Nostradamus and the King of Terror — the dreaded month came and went
In the closing years of the 20th century, a single four-line verse attributed to the 16th-century French seer Nostradamus was promoted across books, magazines, and television as a forecast that something terrible — a “great King of Terror” descending from the sky — would arrive in the seventh month of 1999. The verse, known to enthusiasts as Century 10, Quatrain 72, was read by popular interpreters as a prediction of war, an Antichrist, or the end of the world. July 1999 passed without any such event. The most widely cited target dates came and went uneventfully, and the prophecy joined the long catalogue of Nostradamian readings that are clear only in hindsight.
Michel de Nostredame (1503–1566), a French apothecary and astrologer who Latinized his name to Nostradamus, published Les Prophéties in 1555 — hundreds of deliberately obscure quatrains crammed with archaic French, Latin, anagrams, and ambiguous imagery. That obscurity is the engine of his reputation. Verses vague enough to mean almost anything can be matched, after the fact, to almost any event, and Nostradamus has accordingly been credited with foreseeing Napoleon, Hitler, and other calamities once they had already occurred.
The 1999 quatrain was unusual in one respect: it appeared to name a date. “L’an mil neuf cens nonante neuf sept mois” — “the year 1999, seven months” — gave doom-watchers a fixed deadline, and a thriving paranormal-publishing industry seized on it.
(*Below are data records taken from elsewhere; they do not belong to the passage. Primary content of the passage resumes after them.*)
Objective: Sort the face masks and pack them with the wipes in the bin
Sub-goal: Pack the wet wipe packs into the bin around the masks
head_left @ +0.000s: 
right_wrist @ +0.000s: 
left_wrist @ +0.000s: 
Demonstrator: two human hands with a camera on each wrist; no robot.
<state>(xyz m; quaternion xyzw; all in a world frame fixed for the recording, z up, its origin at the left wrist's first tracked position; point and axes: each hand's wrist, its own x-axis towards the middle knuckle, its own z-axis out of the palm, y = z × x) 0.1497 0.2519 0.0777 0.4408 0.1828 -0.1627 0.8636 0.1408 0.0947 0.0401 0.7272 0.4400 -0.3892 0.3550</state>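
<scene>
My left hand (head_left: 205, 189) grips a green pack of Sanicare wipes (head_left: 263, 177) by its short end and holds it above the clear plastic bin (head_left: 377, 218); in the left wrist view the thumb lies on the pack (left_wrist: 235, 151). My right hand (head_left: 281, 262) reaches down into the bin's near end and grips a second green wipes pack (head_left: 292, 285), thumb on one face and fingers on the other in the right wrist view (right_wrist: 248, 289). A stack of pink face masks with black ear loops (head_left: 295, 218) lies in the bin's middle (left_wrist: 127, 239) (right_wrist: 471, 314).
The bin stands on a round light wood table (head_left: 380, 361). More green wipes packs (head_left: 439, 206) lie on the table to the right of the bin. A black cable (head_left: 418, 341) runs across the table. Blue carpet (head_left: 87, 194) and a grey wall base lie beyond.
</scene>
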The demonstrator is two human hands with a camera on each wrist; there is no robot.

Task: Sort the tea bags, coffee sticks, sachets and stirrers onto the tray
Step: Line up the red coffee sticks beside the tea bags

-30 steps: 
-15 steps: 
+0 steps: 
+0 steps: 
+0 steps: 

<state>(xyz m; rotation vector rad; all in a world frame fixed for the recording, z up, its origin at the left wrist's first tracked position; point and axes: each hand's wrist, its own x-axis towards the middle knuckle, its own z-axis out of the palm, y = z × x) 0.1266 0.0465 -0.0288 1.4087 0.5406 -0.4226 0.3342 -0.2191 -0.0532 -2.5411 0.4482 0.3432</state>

The English writer Erika Cheetham, among the best-known popularizers, read the obscure word “Angolmois” as an anagram for “Mongols” and cast the verse as the coming of a third Antichrist after Napoleon and Hitler. Television specials and a flood of books amplified the dread as the date approached.
Scholars who actually worked from the original 1555 printing told a different story. The dramatic phrase “King of Terror” rests on a contested reading — early editions print “deffraieur,” meaning something closer to a defrayer or spendthrift, not “d’effrayeur,” “of terror.” The English Nostradamus specialist Peter Lemesurier dismissed the panic outright, calling it “a disgrace” and noting the verse described no identifiable event at all. When July ended without catastrophe, interpreters did what they had always done: they slid the meaning onto other happenings and moved on.